Task to carry out:
Lines with "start" in them are to be located in the listing below and copied.

Stored data:
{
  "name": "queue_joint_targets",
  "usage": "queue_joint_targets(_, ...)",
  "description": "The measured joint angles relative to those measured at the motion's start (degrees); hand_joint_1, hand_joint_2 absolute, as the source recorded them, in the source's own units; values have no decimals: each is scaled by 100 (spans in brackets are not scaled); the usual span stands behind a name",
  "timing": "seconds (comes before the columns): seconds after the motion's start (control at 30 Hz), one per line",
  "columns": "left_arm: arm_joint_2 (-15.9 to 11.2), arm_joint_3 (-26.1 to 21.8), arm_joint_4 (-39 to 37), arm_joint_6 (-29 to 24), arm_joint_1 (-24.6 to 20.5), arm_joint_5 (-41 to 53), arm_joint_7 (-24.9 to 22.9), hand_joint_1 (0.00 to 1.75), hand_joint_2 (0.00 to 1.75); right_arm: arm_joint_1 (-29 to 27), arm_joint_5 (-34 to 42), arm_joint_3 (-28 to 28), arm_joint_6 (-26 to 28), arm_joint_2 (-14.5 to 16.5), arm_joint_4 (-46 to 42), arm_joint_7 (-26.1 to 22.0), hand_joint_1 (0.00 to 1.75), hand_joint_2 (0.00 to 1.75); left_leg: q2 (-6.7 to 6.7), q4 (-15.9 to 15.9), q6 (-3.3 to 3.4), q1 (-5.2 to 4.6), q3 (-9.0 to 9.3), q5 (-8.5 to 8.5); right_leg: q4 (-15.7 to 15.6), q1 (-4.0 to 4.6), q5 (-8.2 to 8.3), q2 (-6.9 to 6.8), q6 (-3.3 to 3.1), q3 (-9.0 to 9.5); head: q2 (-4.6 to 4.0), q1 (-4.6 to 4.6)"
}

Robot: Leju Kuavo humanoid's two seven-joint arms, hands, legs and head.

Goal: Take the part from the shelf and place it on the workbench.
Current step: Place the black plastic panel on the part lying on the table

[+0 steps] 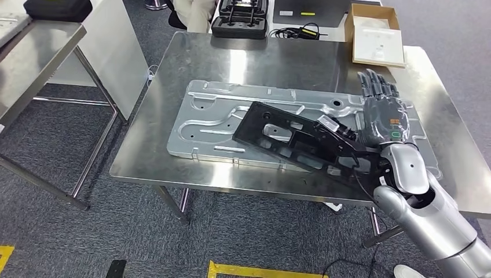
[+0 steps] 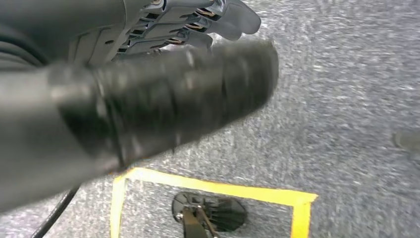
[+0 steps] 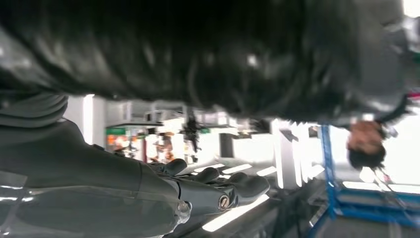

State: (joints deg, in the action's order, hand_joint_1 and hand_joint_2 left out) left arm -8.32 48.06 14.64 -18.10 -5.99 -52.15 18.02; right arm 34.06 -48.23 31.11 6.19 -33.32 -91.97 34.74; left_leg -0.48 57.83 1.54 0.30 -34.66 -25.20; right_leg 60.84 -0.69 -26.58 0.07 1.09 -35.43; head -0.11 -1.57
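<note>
The black part (image 1: 289,134), a long flat moulded piece with cut-outs, lies tilted across a grey pressed metal panel (image 1: 214,116) on the steel tabletop (image 1: 278,63). Its far end rests on the panel's middle; its near end runs toward the table's front right edge, where it passes under the right wrist.

The right hand (image 1: 382,107) stands just beyond that near end, fingers stretched out flat and apart, pointing away from the robot, with nothing between them (the part is beside and below the wrist, not in the grasp). In the right wrist view the same hand (image 3: 198,191) shows its fingers extended, a dark glossy surface close above it; a blurred person (image 3: 366,144) stands in the background.

The left hand (image 2: 198,25) hangs over grey carpet and a yellow tape square (image 2: 208,191); its fingers look loosely curled and hold nothing.

At the table's far edge sit a cardboard box (image 1: 376,35) and a black case (image 1: 240,20).
</note>
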Motion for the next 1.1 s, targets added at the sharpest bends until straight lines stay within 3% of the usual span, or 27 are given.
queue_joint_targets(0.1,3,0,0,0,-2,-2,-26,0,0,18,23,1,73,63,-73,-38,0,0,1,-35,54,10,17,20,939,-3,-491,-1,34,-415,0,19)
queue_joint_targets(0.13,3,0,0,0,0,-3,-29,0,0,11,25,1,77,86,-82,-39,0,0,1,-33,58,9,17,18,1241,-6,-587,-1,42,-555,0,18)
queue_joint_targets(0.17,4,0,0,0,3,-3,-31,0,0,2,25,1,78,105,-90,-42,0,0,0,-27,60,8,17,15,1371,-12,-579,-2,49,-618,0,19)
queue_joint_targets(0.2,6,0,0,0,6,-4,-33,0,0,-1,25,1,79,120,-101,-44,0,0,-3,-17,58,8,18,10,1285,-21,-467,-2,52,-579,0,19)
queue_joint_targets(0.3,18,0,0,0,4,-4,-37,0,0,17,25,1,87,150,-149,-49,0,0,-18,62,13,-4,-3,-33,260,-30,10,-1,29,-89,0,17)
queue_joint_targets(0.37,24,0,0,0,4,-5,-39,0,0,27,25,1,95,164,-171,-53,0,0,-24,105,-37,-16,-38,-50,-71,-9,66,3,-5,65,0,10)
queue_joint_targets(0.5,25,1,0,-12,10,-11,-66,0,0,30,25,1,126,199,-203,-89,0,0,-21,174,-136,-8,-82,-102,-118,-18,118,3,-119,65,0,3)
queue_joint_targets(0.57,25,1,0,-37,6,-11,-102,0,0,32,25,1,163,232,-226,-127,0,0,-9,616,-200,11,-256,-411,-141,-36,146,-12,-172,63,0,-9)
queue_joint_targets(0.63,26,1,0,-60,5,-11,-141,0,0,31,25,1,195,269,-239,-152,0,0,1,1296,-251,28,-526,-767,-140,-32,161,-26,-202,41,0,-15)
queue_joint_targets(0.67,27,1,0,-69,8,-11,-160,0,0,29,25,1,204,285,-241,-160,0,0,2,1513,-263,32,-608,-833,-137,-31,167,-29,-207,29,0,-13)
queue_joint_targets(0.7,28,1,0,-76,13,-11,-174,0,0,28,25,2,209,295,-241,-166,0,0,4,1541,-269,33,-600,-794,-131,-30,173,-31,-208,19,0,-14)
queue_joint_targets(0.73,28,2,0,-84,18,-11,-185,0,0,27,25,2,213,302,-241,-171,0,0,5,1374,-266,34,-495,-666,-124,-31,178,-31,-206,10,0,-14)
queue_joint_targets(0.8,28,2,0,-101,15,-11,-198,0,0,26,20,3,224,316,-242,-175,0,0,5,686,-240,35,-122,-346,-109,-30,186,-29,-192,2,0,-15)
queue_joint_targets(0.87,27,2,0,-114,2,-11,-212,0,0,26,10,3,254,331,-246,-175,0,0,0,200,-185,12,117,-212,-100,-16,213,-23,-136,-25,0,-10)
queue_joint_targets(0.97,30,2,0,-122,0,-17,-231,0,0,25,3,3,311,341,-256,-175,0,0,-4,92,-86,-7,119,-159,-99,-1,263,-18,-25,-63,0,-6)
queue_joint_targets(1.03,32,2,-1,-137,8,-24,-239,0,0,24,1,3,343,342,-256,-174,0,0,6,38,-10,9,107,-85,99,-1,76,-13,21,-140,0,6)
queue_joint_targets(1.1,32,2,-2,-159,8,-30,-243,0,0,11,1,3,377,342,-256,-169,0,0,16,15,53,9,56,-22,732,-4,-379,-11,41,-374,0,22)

Result:
  "description": "The measured joint angles relative to those measured at the motion's start (degrees); hand_joint_1, hand_joint_2 absolute, as the source recorded them, in the source's own units; values have no decimals: each is scaled by 100 (spans in brackets are not scaled); the usual span stands behind a name",
  "timing": "seconds (comes before the columns): seconds after the motion's start (control at 30 Hz), one per line",

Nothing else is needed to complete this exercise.